TRY IT: A faithful copy of all the data is the goal; omit the pictures.

Stored data:
BEGIN

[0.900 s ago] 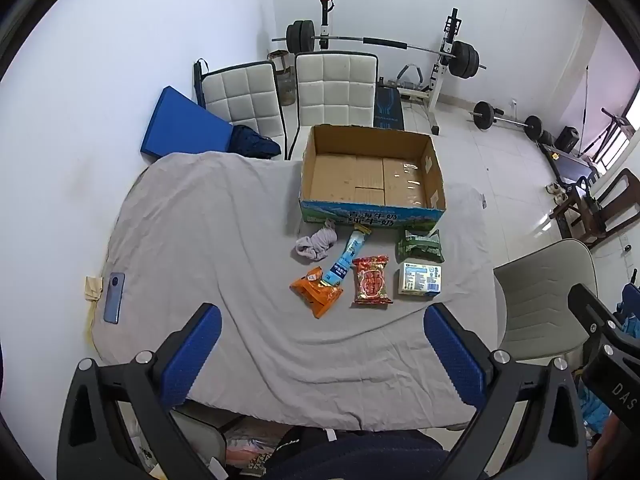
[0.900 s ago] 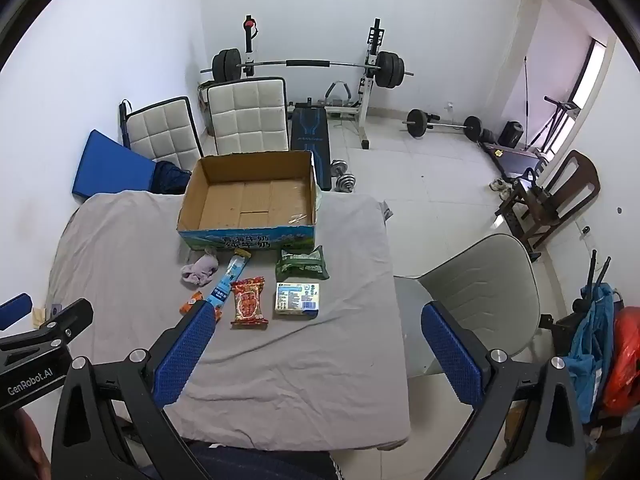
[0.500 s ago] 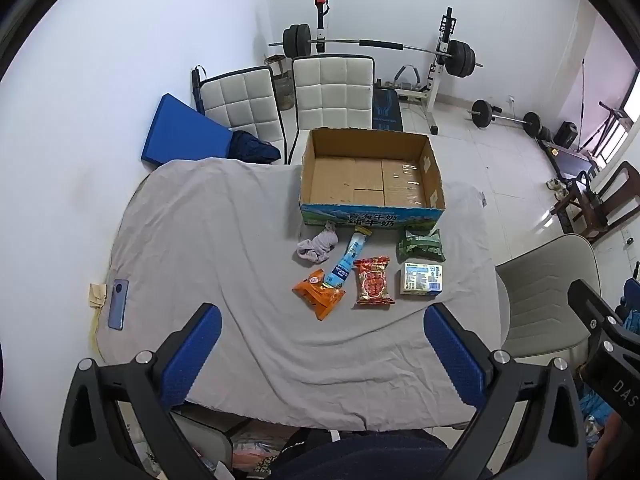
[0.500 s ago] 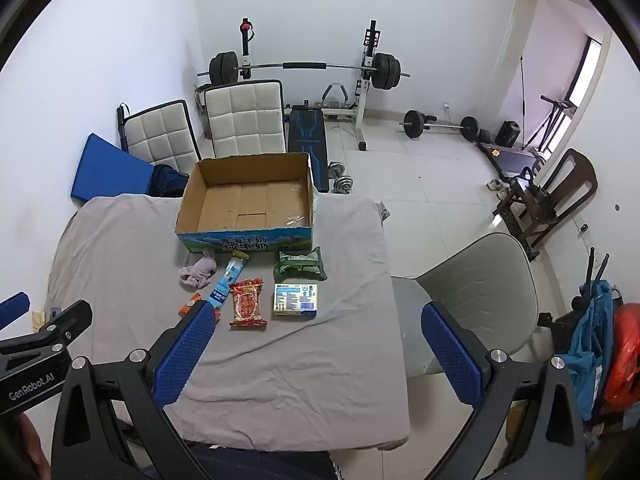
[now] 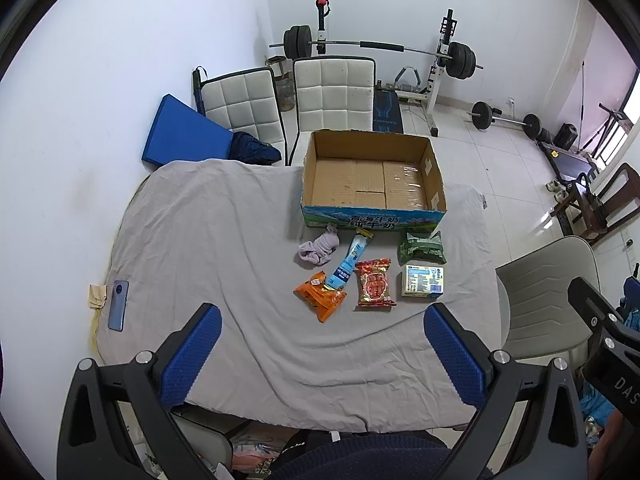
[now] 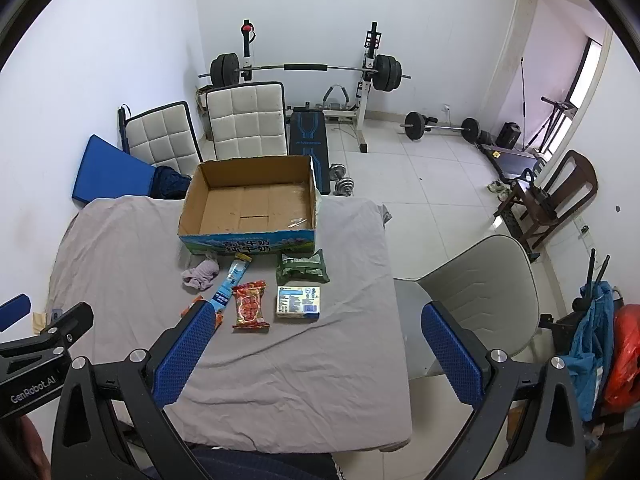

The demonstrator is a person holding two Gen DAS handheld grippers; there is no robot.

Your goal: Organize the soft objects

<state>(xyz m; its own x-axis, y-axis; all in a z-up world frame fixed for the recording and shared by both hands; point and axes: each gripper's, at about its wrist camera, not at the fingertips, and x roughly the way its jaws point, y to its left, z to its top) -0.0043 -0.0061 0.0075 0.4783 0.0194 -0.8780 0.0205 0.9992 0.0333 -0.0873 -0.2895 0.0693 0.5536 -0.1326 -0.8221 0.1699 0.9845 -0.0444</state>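
Note:
An open, empty cardboard box [image 5: 372, 178] [image 6: 256, 204] stands at the far side of a grey-covered table [image 5: 208, 240]. In front of it lie a purple sock [image 5: 318, 248] [image 6: 200, 274], a blue stick pack [image 5: 350, 262] [image 6: 232, 282], an orange snack bag [image 5: 320, 296], a red snack bag [image 5: 374, 282] [image 6: 250, 304], a green pack [image 5: 422, 246] [image 6: 302, 268] and a white tissue pack [image 5: 422, 280] [image 6: 298, 300]. My left gripper [image 5: 320, 354] is open and empty, high above the table's near edge. My right gripper [image 6: 316, 354] is open and empty, over the near right part.
A phone [image 5: 119, 305] lies at the table's left edge. A grey chair [image 6: 476, 292] stands right of the table. Two white padded chairs [image 5: 332, 92], a blue mat [image 5: 182, 134] and a barbell rack [image 6: 308, 70] are behind the table.
Both grippers have drifted slightly, so the table and objects sit a little lower in both views. Nothing on the table has moved.

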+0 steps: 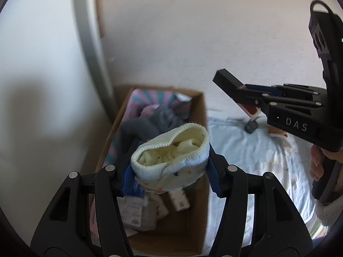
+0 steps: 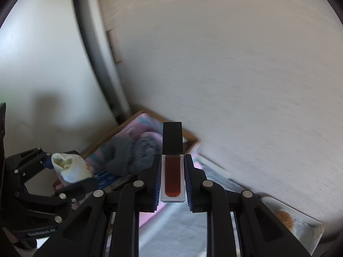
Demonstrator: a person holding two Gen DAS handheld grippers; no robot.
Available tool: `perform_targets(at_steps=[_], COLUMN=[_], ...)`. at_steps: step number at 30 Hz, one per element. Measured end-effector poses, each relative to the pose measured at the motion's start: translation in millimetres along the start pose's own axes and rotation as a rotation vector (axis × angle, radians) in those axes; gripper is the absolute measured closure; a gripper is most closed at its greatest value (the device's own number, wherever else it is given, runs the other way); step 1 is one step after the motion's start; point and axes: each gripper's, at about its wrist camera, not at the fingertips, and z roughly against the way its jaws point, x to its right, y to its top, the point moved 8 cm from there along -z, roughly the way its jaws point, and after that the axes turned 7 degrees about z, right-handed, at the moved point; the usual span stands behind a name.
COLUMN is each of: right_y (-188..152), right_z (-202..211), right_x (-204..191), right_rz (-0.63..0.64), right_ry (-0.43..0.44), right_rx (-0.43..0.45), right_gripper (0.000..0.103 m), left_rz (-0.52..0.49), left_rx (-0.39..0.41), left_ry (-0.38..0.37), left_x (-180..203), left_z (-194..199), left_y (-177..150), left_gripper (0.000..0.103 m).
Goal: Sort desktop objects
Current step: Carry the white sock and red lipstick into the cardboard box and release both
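Knitted pale-yellow rolled sock bundle (image 1: 171,160), clenched between the left gripper (image 1: 170,171) pads above the brown cardboard box (image 1: 198,115), may snag there, while the glossy red lip-gloss tube (image 2: 172,172), pinched by the right gripper (image 2: 172,177), could slip out.

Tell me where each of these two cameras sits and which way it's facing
Left wrist: on the left gripper, facing down at the rolled sock it grips above the cardboard box; the right gripper and a hand show.
Right wrist: on the right gripper, facing down toward the wall corner, clamping a lip gloss tube; the left gripper shows.
Shared: box, sock, tube.
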Motion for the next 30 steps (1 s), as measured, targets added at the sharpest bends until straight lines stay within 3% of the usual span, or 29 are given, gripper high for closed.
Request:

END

THE COMPLETED TASK:
[0.900 s ago] 
[0.900 s ago] 
[0.500 s ago] 
[0.500 s ago] 
[now] 
[now] 

The demonstrator is a person holding two Gen DAS handheld grippers; there is no robot.

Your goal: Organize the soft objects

<state>(xyz m; its own x-axis, y-axis; all in a z-up world frame fixed for the recording and shared by both hands; point and axes: each gripper's, at about its wrist camera, not at the fingertips, and x roughly the way its jaws point, y to its left, z to its top) -0.0043 -0.0061 0.0075 0.4783 0.0194 -0.8780 0.0205 0.9992 0.0333 -0.0873 -0.2895 0.0693 0.5536 -0.1326 -0.8221 0.1699 0.9845 -0.0444</state>
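Note:
An open, empty cardboard box [image 5: 372, 178] [image 6: 256, 204] stands at the far side of a grey-covered table [image 5: 208, 240]. In front of it lie a purple sock [image 5: 318, 248] [image 6: 200, 274], a blue stick pack [image 5: 350, 262] [image 6: 232, 282], an orange snack bag [image 5: 320, 296], a red snack bag [image 5: 374, 282] [image 6: 250, 304], a green pack [image 5: 422, 246] [image 6: 302, 268] and a white tissue pack [image 5: 422, 280] [image 6: 298, 300]. My left gripper [image 5: 320, 354] is open and empty, high above the table's near edge. My right gripper [image 6: 316, 354] is open and empty, over the near right part.
A phone [image 5: 119, 305] lies at the table's left edge. A grey chair [image 6: 476, 292] stands right of the table. Two white padded chairs [image 5: 332, 92], a blue mat [image 5: 182, 134] and a barbell rack [image 6: 308, 70] are behind the table.
Both grippers have drifted slightly, so the table and objects sit a little lower in both views. Nothing on the table has moved.
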
+0 steps: 
+0 steps: 
Demonstrator: a person holding two Gen DAS handheld grippers; no robot.
Available tool: `perform_targets(at_steps=[_], COLUMN=[_], ...)`. at_steps: step number at 30 Hz, one per element. Measured end-effector poses, each relative to the pose measured at the motion's start: translation in millimetres along the start pose's own axes and rotation as a rotation vector (axis × angle, radians) in those axes; gripper is the absolute measured closure; a gripper is most closed at its greatest value (the device's own number, wherever else it is given, runs the other way); step 1 is one step after the motion's start; point and axes: each gripper's, at about its wrist camera, not at the fingertips, and z roughly against the way its jaws point, x to its right, y to its top, the point moved 8 cm from there along -z, roughly the way its jaws point, and after that the axes turned 7 degrees about z, right-handed, at the moved point; the usual span stands behind a name.
COLUMN is each of: right_y (-188..152), right_z (-202..211), right_x (-204..191), right_rz (-0.63..0.64), right_ry (-0.43..0.44), right_rx (-0.43..0.45), right_gripper (0.000..0.103 m), left_rz (-0.52..0.49), left_rx (-0.39..0.41), left_ry (-0.38..0.37), left_x (-180..203), left_z (-194..199), left_y (-177..150), left_gripper (0.000..0.103 m).
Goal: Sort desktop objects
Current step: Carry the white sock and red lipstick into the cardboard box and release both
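Knitted pale-yellow rolled sock bundle (image 1: 171,160), clenched between the left gripper (image 1: 170,171) pads above the brown cardboard box (image 1: 198,115), may snag there, while the glossy red lip-gloss tube (image 2: 172,172), pinched by the right gripper (image 2: 172,177), could slip out.

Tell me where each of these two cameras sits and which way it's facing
Left wrist: on the left gripper, facing down at the rolled sock it grips above the cardboard box; the right gripper and a hand show.
Right wrist: on the right gripper, facing down toward the wall corner, clamping a lip gloss tube; the left gripper shows.
Shared: box, sock, tube.
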Motion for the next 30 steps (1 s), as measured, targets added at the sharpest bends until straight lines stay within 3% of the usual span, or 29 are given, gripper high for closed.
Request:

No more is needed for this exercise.